Kafka streams commit offset semantics


I just wanted to confirm something which i think is in between the line of the documentation. Would it be correct to say that Commit in kafka streams is independent of if the offset/message has been processed by the entire set of processing nodes of application topology, but solely depend on the commit interval ? In other words, where in typical kafka consumer application, one would commit when a message is fully processed as opposed to only fetch, in Kafka stream, simply being fetched is enough for the commit interval to kick in and commit that message/offset ? That is, even if that offset/message has not yet been processed by the entire set of processing node of the application topology ?

Or are message eligible to be committed, based on the fact that the entire set of processing node of the topology processed them, and they are ready to go out in a topic or external system.

In a sense the question could be sum up as, when are offset/messages, eligible to be committed in Kafka streams ? is it conditional ? if so what is the condition ?


Solution

  • You have do understand that a Kafka Streams program, i.e., its Topology may contain multiple sub-topologies (https://docs.confluent.io/current/streams/architecture.html#stream-partitions-and-tasks). Sub-topologies are connected via topics to each other.

    A record can be committed, if it's fully processed by a sub-topology. For this case, the record's intermediate output is written into the topic that connects two sub-topologies before committing happens. The downstream sub-topology would read from the "connecting topic" and commit offsets for this topic.

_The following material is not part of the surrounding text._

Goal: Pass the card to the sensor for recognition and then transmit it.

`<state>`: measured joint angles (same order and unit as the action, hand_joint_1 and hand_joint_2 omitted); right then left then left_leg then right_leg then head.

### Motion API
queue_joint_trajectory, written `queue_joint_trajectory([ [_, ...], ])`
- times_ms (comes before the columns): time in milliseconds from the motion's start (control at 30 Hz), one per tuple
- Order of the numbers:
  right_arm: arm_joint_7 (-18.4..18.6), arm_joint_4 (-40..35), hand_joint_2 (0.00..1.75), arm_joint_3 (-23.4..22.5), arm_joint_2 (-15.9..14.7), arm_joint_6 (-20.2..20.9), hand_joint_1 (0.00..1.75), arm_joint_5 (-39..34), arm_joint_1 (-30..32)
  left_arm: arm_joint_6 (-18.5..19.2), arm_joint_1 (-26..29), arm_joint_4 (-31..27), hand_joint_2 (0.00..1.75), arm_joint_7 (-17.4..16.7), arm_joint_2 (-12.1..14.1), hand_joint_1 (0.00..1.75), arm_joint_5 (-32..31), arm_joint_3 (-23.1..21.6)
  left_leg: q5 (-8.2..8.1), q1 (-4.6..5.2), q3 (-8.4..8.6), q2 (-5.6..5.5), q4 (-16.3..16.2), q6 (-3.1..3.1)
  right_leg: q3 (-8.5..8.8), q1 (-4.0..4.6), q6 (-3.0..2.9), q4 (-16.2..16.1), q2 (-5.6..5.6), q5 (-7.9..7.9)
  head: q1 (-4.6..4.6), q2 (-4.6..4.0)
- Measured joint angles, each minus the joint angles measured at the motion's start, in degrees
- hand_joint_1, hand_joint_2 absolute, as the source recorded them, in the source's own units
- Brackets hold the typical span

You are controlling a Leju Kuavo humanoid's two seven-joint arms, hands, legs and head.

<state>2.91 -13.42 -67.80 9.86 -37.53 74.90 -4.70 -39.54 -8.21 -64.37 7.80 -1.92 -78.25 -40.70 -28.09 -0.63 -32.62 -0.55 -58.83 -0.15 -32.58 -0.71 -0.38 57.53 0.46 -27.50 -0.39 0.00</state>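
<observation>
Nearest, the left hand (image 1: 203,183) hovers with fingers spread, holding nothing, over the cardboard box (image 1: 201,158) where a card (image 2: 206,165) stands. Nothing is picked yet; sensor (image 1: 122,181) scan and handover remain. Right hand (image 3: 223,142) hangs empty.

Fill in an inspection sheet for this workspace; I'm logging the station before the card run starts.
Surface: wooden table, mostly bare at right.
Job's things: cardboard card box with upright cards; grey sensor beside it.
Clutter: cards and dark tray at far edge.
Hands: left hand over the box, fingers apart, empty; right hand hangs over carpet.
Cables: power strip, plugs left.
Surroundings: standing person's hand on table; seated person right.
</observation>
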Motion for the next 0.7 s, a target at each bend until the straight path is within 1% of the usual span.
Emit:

    Committing indeed happens based on commit.interval.ms only. If a fetch returns lets say 100 records (offsets 0 to 99), and 30 records are processed by the sub-topology when commit.interval.ms hits, Kafka Streams would first make sure that the output of those 30 messages is flushed to Kafka (ie, Producer.flush()) and would afterward commit offset 30 -- the other 70 messages are just in an internal buffer of Kafka Streams and would be processed after the commit. If the buffer is empty, a new fetch would be send. Each thread, tracks commit.interval.ms independently, and would commit all its tasks if commit interval passed.

    Because committing happens on a sub-topology basis, it can be than an input topic record is committed, while the output topic does not have the result data yet, because the intermediate results are not processed yet by a downstream sub-topology.

    You can inspect the structure of your program via Topology#describe() to see what sub-topologies your program has.